- **Exercise brief**:
Below is a listing; repeat exactly the lines from the one containing "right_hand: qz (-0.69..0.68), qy" to the one containing "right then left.", both included.

• • • •

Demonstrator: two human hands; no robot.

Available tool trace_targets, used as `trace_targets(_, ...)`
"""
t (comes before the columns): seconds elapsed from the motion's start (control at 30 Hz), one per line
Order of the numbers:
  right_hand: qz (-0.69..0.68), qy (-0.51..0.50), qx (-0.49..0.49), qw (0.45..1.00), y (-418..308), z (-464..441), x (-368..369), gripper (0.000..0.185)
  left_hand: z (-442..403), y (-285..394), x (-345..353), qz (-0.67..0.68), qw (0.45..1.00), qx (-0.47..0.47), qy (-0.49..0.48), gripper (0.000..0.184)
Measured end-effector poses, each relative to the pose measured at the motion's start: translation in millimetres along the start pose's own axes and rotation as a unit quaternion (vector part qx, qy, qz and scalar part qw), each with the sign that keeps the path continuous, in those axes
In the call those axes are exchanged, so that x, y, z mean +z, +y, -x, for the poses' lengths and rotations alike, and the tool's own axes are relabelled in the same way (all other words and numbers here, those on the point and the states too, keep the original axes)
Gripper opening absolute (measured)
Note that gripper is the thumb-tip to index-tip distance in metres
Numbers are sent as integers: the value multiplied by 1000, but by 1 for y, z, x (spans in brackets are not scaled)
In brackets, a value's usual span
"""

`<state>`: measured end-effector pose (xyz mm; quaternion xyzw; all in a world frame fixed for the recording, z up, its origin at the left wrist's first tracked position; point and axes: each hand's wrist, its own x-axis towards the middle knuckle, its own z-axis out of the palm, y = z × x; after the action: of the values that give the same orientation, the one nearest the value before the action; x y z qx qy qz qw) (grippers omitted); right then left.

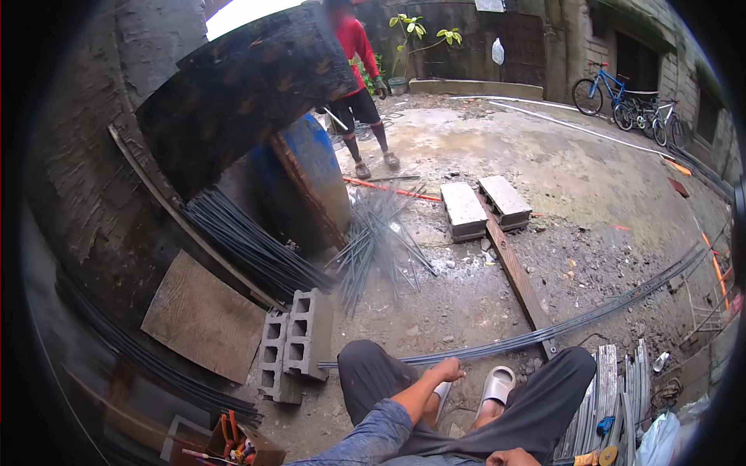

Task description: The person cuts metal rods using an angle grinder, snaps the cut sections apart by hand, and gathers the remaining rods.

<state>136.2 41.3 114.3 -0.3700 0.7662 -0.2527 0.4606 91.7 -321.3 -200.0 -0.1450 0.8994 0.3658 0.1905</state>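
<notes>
My left hand (448,370) reaches out between my knees, fingers curled closed, just below a bundle of long thin steel rods (482,346). Whether it grips anything is too small to make out. The rods run from beside the hollow concrete blocks (308,334) on my left, past my knees, to the far right. My right hand (513,457) is low at the frame's bottom edge by my right thigh, mostly cut off, its fingers hidden. A yellow tool with a round disc (608,455) lies to its right.
Two concrete blocks (464,208) flank a wooden plank (517,272) ahead. Loose cut rods (373,248) lie near a blue drum (330,167). A person in red (357,46) stands beyond. Metal channels (610,388) are at right, a toolbox (260,450) at lower left, bicycles (622,97) far right.
</notes>
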Motion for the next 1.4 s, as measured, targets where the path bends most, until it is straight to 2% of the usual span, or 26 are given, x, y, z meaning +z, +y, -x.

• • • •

- **Final answer**:
  right_hand: qz (-0.69..0.68), qy (-0.51..0.50), qx (-0.49..0.49), qw (0.45..1.00), y (-418..308), z (-464..441), x (-368..369), gripper (0.000..0.185)
  left_hand: z (-442..403), y (-285..394), x (-345..353), qz (-0.67..0.68), qw (0.45..1.00), qx (-0.47..0.47), qy (-0.49..0.48), gripper (0.000..0.184)
Measured end-effector poses, each relative to the pose measured at the motion's start: translation in millimetres along the start pose's own axes and rotation as a unit quaternion (vector part qx, qy, qz and scalar part qw), each with the sign that keeps the path continuous, in those axes
In the call those axes are exchanged, so that x, y, z mean +z, +y, -x, for the poses' lengths and rotations alike, and the tool's own axes are relabelled in the same way (all other words and numbers here, those on the point and the states too, keep the original axes)
Gripper opening absolute (measured)
Note that gripper is the thumb-tip to index-tip distance in metres
Numbers are sent as integers: the value multiplied by 1000, but by 1 for y, z, x (spans in brackets are not scaled)
In brackets, a value's usual span
"""

`<state>`: measured end-effector pose (xyz mm; quaternion xyzw; all in a world frame fixed for the recording, z up, its origin at the left wrist's first tracked position; point and axes: each hand's wrist, its own x-axis towards the middle knuckle, its own z-axis out of the palm, y = z × x; after the action: of the values that give the same orientation, the one nearest the value before the action; x y z qx qy qz qw) (grippers omitted); right then left.

This concludes the response.